§ WHAT TO WORK ON:
For each line below that holds "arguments", return the line as it stands.

※

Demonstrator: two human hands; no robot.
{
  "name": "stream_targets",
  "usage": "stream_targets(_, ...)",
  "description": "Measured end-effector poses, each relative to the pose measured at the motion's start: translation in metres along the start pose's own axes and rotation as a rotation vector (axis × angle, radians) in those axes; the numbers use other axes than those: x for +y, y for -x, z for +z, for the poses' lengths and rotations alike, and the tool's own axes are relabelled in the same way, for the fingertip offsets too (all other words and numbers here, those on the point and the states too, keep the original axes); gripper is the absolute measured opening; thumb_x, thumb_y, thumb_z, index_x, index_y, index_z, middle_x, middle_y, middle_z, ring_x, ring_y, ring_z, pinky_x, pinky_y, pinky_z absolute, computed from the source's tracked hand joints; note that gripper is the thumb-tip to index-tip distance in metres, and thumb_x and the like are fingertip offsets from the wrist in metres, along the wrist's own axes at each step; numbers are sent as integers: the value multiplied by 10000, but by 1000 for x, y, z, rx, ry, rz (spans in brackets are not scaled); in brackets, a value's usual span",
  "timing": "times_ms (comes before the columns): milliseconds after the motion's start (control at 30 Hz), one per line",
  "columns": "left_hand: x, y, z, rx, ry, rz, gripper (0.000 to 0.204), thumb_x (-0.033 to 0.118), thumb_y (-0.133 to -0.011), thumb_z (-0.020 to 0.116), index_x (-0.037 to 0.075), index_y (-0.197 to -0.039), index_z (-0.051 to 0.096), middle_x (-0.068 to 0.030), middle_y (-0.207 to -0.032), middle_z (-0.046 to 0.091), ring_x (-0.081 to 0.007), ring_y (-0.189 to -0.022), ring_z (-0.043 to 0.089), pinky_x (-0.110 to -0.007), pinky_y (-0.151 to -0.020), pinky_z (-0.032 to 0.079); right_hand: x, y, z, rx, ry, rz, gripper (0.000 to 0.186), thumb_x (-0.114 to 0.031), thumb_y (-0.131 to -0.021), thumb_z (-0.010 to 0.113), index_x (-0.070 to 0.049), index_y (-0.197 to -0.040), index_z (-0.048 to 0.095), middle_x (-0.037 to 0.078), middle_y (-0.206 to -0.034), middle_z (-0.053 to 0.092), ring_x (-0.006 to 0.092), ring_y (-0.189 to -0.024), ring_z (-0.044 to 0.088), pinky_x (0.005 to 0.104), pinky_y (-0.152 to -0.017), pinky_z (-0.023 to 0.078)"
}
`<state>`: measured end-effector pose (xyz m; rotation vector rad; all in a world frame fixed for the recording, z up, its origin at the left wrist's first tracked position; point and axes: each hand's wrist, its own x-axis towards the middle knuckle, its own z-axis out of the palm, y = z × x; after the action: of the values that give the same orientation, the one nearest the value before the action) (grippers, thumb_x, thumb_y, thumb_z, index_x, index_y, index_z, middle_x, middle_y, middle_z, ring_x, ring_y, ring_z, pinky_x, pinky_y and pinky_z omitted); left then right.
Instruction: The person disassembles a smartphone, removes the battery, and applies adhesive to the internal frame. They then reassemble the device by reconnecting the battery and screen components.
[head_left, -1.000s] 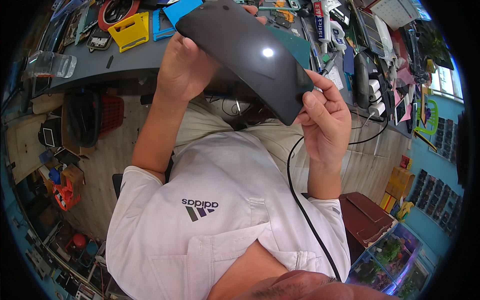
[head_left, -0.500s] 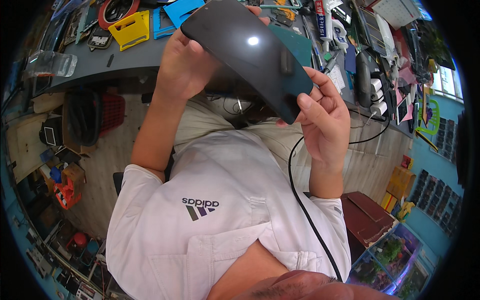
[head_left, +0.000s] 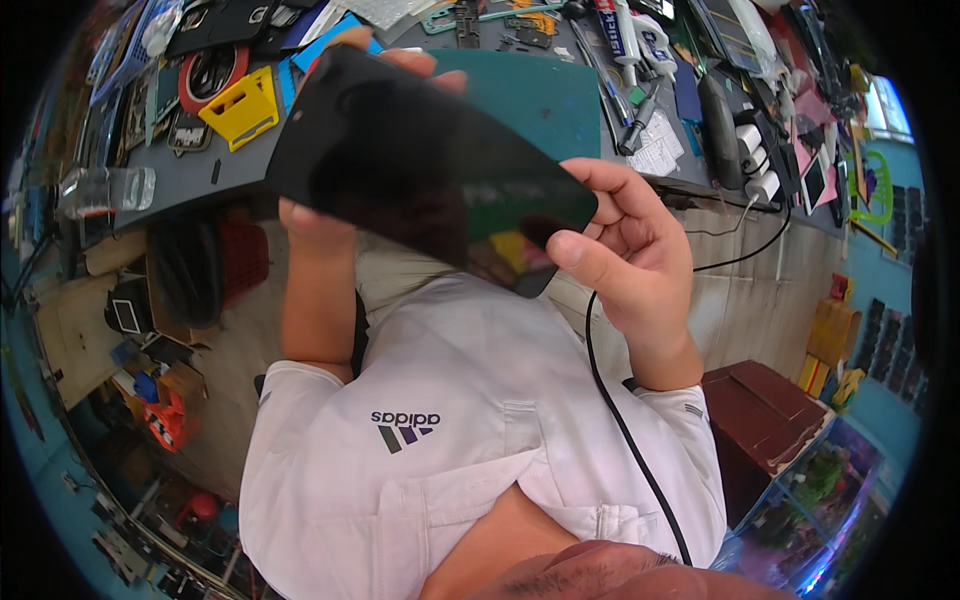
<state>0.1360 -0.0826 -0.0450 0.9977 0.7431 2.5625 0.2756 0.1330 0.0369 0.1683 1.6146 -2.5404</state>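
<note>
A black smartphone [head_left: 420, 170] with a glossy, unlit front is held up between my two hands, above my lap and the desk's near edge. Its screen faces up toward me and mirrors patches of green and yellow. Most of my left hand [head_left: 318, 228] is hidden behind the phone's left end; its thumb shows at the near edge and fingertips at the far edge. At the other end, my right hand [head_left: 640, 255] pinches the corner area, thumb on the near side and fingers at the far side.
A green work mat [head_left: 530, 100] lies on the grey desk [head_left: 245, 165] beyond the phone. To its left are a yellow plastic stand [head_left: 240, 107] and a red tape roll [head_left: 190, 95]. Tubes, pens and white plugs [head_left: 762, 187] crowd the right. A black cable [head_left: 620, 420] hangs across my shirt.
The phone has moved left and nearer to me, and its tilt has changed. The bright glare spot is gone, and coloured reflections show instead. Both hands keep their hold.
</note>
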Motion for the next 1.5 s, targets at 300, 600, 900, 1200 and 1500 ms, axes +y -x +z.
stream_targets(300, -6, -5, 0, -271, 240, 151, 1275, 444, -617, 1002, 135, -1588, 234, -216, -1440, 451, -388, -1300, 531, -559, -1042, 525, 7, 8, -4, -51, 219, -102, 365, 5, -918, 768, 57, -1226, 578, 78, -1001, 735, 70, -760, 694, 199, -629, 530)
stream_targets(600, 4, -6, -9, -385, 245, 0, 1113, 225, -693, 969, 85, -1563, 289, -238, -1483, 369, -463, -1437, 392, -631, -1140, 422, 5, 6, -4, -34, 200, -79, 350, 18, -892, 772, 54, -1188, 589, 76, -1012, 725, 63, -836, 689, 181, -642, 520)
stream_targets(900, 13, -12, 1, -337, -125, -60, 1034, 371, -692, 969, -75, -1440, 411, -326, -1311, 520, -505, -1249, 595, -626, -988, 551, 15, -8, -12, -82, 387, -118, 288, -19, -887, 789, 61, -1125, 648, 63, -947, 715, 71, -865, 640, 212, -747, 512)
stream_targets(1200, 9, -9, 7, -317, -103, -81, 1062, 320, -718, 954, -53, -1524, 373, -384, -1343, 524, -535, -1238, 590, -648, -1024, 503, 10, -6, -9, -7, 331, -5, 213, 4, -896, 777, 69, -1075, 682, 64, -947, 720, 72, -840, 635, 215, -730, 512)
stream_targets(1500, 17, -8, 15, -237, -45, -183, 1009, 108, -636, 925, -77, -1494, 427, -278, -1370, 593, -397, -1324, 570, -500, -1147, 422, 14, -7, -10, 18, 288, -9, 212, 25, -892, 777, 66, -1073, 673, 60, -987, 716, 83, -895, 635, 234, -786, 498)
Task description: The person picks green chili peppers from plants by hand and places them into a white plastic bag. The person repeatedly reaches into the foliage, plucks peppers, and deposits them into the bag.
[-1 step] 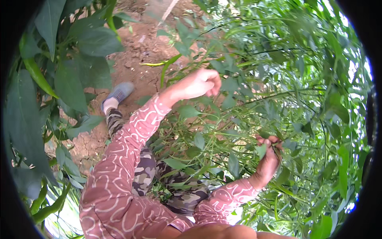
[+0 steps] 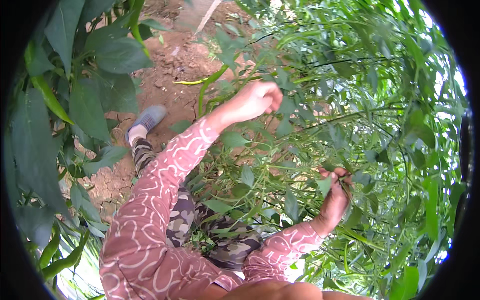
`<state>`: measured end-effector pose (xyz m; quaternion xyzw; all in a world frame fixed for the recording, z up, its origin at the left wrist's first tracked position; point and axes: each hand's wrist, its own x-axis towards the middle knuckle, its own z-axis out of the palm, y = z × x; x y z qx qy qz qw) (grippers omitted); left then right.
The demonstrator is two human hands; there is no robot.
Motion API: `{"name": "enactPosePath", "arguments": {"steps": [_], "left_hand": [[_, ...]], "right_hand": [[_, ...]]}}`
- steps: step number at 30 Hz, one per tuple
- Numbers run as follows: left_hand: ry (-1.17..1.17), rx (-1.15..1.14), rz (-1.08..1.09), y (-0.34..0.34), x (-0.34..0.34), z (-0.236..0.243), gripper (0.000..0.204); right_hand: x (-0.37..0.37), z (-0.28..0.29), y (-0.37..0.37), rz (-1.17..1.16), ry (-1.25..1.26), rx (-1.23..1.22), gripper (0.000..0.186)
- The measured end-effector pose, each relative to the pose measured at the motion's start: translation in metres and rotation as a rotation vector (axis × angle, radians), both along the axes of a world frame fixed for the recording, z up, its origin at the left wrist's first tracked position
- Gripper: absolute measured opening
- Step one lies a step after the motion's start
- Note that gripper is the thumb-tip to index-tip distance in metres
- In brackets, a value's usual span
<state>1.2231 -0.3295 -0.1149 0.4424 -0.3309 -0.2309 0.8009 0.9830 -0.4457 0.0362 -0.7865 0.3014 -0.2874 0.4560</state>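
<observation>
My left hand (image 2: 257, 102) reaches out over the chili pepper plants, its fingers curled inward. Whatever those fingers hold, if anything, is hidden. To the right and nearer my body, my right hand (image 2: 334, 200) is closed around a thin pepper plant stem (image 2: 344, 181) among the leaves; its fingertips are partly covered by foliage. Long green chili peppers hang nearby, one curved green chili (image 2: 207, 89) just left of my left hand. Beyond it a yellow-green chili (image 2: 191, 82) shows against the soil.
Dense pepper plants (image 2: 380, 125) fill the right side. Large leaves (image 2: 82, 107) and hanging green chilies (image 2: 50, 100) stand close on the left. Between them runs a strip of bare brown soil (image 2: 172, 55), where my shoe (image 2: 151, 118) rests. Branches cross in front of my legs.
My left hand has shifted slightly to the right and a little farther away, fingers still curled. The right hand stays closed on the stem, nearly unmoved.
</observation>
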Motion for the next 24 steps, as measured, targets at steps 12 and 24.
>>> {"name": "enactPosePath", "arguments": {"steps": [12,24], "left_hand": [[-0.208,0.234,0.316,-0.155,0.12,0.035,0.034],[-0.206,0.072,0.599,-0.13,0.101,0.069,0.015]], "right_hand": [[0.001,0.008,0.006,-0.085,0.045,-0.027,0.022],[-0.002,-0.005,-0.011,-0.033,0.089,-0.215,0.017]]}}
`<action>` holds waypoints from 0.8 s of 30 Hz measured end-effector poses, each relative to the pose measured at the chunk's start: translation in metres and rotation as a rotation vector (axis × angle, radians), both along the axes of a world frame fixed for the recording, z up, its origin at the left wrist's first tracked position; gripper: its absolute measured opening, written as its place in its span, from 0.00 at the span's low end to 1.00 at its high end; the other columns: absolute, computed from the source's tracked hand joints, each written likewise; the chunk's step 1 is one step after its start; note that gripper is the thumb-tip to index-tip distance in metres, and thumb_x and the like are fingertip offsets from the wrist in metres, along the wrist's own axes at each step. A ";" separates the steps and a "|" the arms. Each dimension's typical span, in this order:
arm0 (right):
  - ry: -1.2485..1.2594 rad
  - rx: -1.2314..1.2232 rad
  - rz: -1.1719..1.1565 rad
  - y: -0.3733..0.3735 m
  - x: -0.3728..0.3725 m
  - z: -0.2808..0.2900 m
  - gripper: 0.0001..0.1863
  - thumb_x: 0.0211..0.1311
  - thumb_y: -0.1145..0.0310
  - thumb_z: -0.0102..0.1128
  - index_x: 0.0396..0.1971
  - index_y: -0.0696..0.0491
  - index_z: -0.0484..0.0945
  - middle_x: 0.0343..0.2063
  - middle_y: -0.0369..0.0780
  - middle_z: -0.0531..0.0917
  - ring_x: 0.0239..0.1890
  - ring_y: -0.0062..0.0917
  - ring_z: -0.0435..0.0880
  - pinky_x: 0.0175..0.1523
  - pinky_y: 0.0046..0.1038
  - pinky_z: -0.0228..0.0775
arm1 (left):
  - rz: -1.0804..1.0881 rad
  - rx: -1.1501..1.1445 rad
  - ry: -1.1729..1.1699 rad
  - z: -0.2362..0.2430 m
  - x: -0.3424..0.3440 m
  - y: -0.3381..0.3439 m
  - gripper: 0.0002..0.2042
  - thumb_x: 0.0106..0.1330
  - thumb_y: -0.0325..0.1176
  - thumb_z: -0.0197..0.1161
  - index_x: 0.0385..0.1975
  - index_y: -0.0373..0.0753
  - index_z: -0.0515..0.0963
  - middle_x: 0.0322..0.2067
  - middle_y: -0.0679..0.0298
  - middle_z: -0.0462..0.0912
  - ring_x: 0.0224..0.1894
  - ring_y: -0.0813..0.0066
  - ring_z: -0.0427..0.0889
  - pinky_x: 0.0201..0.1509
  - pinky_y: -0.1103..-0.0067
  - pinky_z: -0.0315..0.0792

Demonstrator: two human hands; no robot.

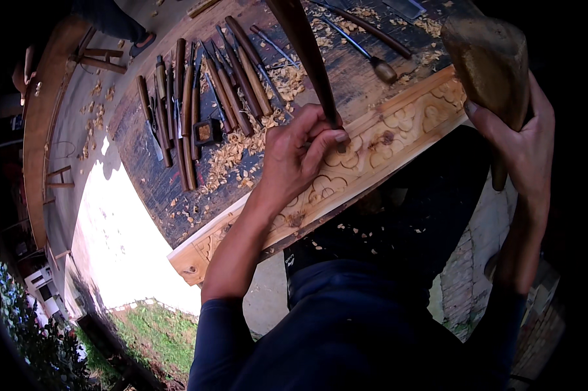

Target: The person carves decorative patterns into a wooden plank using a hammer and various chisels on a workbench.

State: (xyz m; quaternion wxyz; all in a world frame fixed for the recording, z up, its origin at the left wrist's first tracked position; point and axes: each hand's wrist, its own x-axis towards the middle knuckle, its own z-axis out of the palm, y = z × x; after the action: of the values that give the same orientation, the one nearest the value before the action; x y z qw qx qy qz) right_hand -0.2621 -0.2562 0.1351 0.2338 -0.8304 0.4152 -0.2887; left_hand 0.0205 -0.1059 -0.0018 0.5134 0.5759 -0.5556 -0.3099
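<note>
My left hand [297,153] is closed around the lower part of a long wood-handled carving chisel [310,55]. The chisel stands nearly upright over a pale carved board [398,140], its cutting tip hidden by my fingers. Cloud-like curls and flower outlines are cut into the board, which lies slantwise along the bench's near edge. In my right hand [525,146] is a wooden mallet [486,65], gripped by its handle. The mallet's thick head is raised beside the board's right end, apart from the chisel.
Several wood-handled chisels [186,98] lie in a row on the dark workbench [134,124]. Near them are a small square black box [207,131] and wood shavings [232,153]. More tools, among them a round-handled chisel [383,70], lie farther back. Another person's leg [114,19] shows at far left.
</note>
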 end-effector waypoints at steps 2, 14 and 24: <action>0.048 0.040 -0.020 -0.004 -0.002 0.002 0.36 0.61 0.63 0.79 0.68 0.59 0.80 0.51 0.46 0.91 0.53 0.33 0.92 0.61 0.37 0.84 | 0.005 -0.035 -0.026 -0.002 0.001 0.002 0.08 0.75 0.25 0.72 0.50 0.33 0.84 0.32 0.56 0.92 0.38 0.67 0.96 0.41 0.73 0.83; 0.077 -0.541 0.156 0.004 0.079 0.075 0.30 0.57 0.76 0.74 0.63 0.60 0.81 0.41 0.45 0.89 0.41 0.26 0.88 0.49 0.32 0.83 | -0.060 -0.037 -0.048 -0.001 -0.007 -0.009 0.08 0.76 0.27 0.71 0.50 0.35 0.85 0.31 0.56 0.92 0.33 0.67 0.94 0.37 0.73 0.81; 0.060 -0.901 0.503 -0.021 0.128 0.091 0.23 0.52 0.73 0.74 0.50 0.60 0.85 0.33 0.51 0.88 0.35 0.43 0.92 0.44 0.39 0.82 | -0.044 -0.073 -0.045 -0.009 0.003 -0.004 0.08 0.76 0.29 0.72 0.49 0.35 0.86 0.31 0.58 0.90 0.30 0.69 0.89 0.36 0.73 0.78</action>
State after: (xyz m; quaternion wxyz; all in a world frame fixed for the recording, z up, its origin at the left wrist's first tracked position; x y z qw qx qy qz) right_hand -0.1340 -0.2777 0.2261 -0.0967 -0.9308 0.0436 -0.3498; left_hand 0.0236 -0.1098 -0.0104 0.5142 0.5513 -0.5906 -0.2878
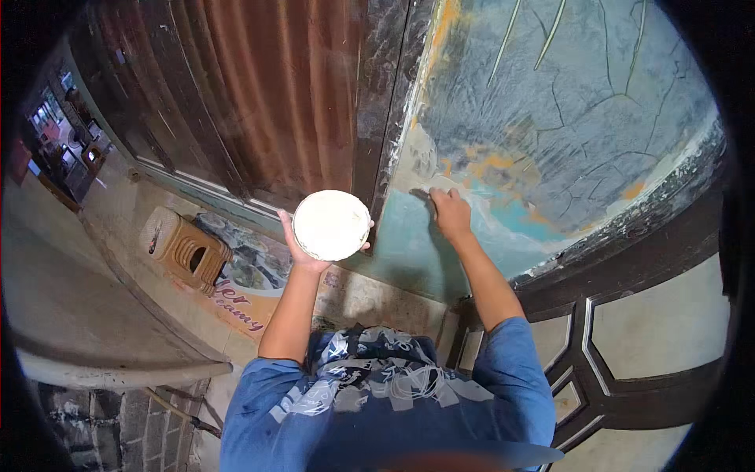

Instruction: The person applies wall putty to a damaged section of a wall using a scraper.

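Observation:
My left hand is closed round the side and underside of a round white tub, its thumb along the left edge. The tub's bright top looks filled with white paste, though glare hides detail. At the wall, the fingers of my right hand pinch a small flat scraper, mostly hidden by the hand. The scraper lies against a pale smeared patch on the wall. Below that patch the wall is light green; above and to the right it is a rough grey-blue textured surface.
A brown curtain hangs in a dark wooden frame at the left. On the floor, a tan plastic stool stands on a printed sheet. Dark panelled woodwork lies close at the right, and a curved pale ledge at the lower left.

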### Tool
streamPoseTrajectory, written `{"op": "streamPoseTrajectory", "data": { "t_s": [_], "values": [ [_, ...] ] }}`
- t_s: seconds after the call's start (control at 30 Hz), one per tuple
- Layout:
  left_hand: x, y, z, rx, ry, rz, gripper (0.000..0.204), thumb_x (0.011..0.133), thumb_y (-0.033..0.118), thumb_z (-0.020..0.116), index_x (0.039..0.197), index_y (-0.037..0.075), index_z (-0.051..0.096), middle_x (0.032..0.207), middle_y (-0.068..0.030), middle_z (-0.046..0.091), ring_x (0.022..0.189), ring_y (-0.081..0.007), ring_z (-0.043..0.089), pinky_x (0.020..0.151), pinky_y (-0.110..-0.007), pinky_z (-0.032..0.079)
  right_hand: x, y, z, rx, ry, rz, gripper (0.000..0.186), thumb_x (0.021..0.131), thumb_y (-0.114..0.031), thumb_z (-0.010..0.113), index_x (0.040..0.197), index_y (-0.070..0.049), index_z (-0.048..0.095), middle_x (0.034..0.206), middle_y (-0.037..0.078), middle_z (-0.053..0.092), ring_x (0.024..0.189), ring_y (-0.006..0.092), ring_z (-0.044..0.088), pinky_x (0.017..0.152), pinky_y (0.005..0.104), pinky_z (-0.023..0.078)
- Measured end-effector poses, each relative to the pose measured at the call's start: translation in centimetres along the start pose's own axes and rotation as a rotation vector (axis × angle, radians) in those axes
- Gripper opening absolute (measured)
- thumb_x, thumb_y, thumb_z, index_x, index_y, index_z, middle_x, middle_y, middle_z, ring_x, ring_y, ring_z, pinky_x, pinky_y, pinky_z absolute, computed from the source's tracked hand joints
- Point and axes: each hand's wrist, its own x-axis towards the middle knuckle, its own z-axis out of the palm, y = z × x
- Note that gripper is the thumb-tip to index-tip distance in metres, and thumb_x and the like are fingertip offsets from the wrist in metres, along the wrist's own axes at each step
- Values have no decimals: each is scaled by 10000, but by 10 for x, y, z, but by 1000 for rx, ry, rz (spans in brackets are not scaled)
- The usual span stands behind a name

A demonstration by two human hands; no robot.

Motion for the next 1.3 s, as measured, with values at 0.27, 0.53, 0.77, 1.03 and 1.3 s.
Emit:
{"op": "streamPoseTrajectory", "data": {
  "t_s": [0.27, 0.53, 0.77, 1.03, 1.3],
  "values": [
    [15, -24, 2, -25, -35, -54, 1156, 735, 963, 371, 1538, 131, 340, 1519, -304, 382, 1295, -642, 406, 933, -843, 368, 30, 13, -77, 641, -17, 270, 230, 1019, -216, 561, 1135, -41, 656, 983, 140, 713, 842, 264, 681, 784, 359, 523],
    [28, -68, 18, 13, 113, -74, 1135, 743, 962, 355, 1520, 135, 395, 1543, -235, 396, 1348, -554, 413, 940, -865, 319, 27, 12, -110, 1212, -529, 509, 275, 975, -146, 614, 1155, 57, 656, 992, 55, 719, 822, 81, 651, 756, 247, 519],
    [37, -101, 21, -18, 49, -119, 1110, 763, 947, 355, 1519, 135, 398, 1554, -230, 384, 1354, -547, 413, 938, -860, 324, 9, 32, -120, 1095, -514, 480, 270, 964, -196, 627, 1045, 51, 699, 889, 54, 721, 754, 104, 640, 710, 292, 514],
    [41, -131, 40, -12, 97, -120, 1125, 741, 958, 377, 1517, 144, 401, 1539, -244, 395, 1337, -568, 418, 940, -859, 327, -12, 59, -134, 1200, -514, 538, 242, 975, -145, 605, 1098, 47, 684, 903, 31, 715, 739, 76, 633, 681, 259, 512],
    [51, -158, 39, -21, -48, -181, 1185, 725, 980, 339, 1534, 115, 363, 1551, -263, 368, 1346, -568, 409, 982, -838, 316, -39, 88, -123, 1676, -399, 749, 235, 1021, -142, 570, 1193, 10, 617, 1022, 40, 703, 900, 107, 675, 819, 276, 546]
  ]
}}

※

§ COMPLETED EXERCISE:
Motion API: `{"name": "enactPosePath", "arguments": {"steps": [_], "left_hand": [[_, ...]], "right_hand": [[_, ...]]}}`
>>> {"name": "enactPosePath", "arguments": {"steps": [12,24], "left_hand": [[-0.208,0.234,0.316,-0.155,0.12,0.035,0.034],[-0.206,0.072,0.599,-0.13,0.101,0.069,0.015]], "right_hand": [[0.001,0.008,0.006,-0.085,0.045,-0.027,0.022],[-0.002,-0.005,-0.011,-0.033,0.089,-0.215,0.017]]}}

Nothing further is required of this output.